#3
When I was about twenty, my mom told me that my grandfather had a fake eye. Apparently, he had been in a very bad car accident when he was 23 and injured his eye. I was shocked. I had been living with my grandfather all of that time and had never noticed! What an amazing glass eye this was!
My grandfather’s glass eye became a frequent topic for me, when I needed a quick weird story to tell my friends. My college boyfriend Matt also took it into his story rotation. He especially loved that in Russian the word for eyes is глаза - glaza - sounded SO CLOSE to “glass eye.” Whenever I went home, I would look closely at my grandfather’s face to see if I could figure out which eye was the glass eye.

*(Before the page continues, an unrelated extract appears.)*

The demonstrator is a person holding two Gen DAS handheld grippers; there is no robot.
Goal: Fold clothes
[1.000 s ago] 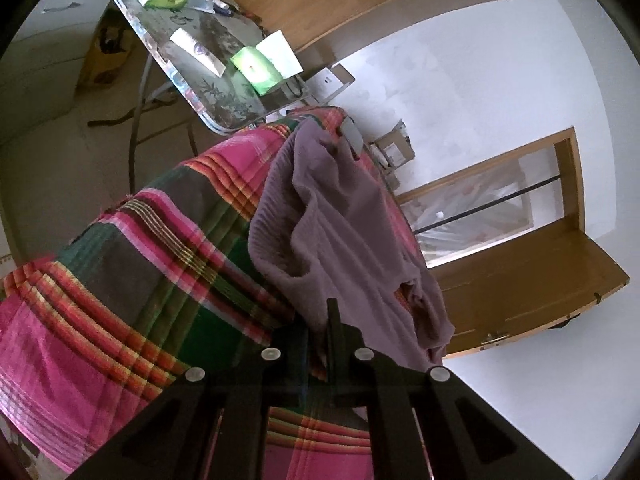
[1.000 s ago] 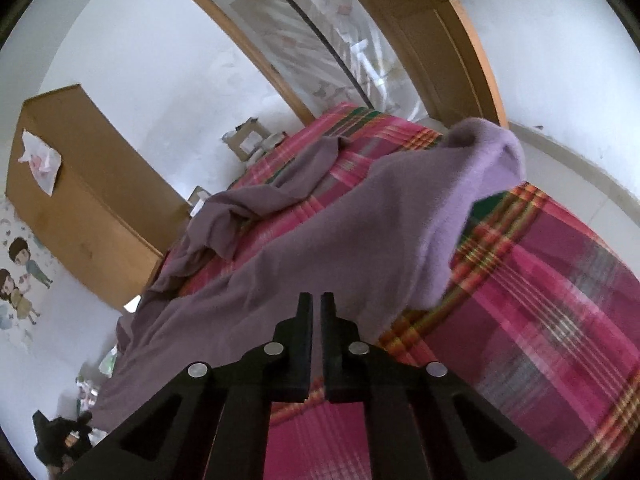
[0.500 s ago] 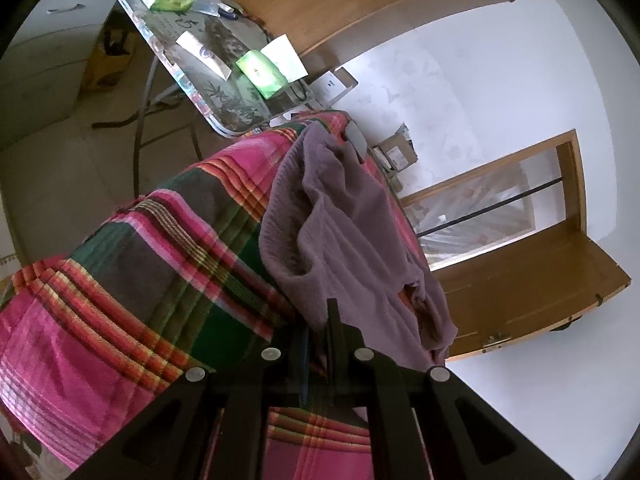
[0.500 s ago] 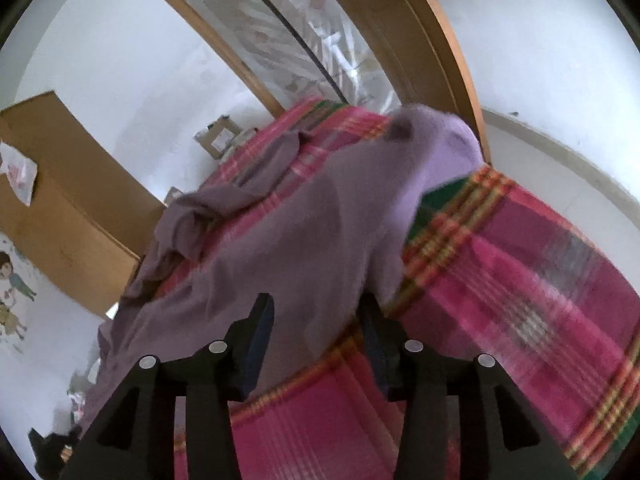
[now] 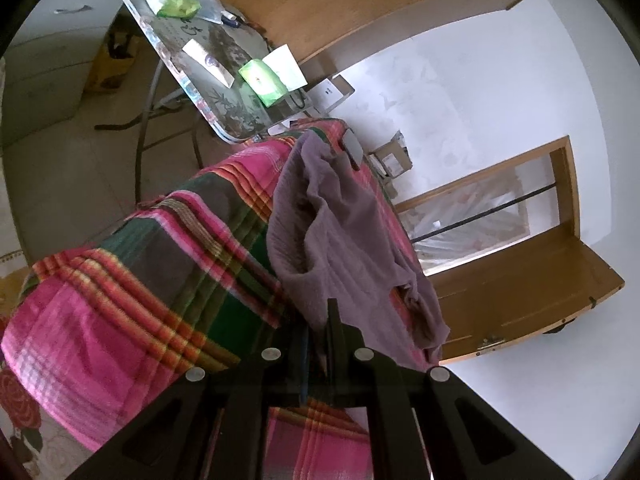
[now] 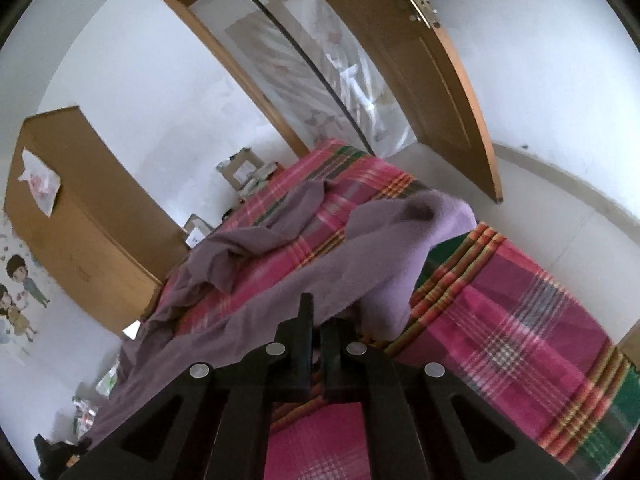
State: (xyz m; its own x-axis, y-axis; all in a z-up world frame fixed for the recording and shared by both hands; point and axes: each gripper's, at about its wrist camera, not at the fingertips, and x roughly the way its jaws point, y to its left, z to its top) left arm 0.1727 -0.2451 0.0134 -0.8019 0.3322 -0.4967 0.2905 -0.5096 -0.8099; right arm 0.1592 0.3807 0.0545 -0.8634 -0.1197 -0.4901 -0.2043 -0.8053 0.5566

I both longed and was terrified to see the eye out of its socket. This never happened.
Finally, maybe ten years later, I was sitting down with both my grandparents when I asked about the eye - I said mom had told me that he had been in an accident, and that there was a fake eye, but that I had never figured out which one!
Oh, how my grandparents laughed.
Especially my grandmother. She was in stitches. I think she cried from laughing so hard.
Turns out, my grandfather had been in a bad car accident when he was in his twenties (it ended his budding college ice hockey career), and the eye was indeed dead - but it wasn’t glass - it was just his regular eye that he could not see out of. And, what kind of an artist was I (in my family, artists and writers were always admonished to look at everything super closely) that I could not tell that his eye was not glass? I was chagrined.
I told this story yesterday at the bar, to great success.
But here’s the thing - I still wonder about the glass eye. There is an entirely separate life somewhere, like a Sliding Doors situation, where there is a glass eye and it’s kept in a jar at night, on a bedside table, and it is tangible and cool to the touch (but warmed when in the socket?) - and I am still a little grossed out but also mesmerized by the whole thing.
And would you believe, this is not even the only eye injury story to have come out of my grandparents??? One time, they were mushroom hunting (they were AVID mushroomers) and my grandfather accidentally STABBED my grandmother in the eye with a paring knife! She had to get stitches. Apparently, the doctor who stitched her eye only had green thread and so the stitches were green?!! Again, when this story was first relayed to me, I thought she had been stabbed in the eye ball and was extremely confused why the insides of the eye ball did not then leak out?!
Clearly, I have a very approximate understanding of how bodies, and eyes in particular, work. I have continued to do zero research into this and instead have chosen to hold on to my delusional ideas.

in college I dated a guy with a glass eye (he had a sledding and tree branch injury at age 11) and honestly, it was kinda hard to tell! you knew something was a little different about that eye, but I was totally surprised to learn it was glass!
OMG. Soo good! Family lore.
Reminds me of the story of my dog bite. I was bit by a German Shepard when I was 5. I have a scar under my left eye and below my chin. I was told the dog was unhappy and he was 'sent to the country.' I always pictured him romping through white-fenced fields, happy at last, like Lassie. I mentioned this at a family dinner maybe 10 years ago, and everyone laughed. 'He wasn't sent to the country, he was put to sleep.'
Ohhhhh. I still hang onto my dream of the Shepard, happy at last, leaping through the fields.